§ Task directions:
Find all lines below containing the string "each" and return them.

^^^^^^^^

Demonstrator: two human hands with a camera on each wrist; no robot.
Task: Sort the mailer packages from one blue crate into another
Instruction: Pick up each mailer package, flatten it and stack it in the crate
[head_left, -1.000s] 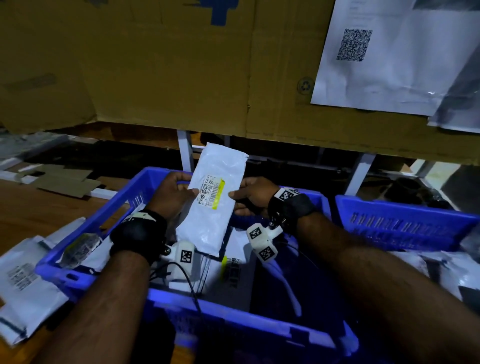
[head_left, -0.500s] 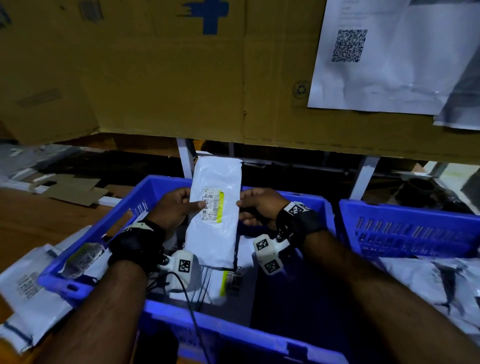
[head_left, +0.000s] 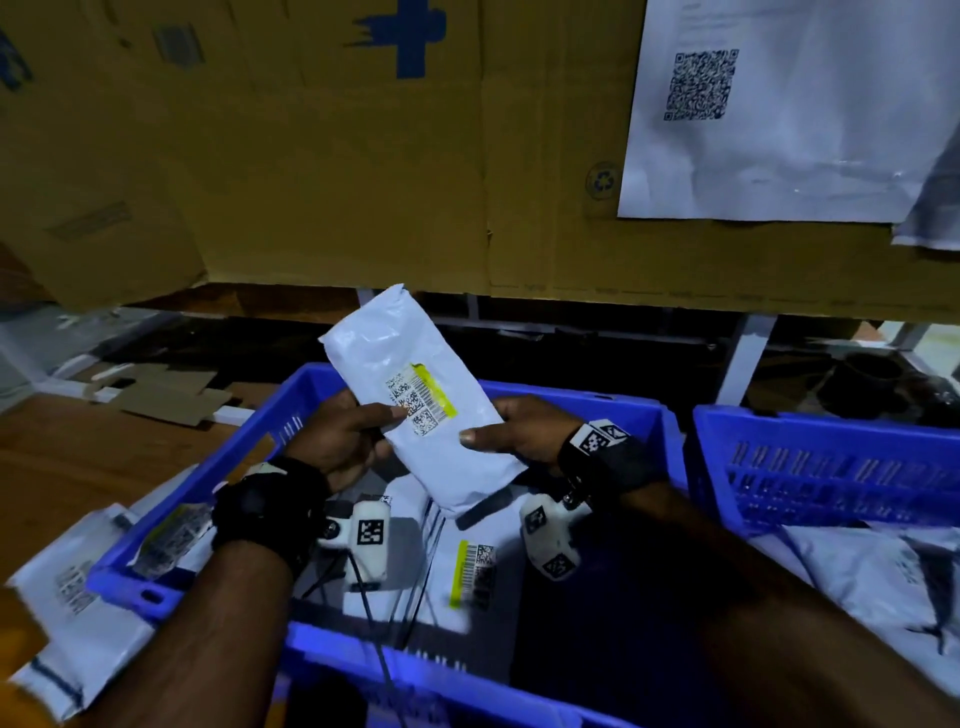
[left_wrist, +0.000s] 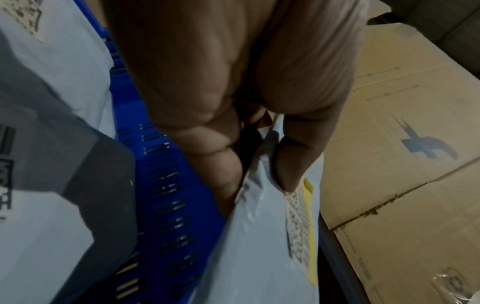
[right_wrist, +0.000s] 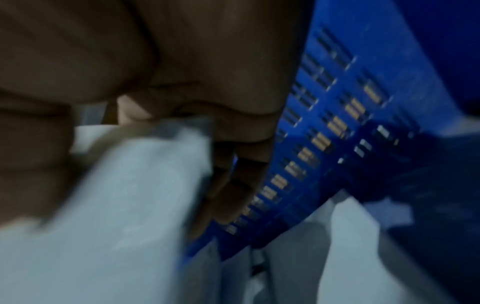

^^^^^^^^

§ Task answer:
Demonstrator: two human hands with a camera on each wrist; no robot.
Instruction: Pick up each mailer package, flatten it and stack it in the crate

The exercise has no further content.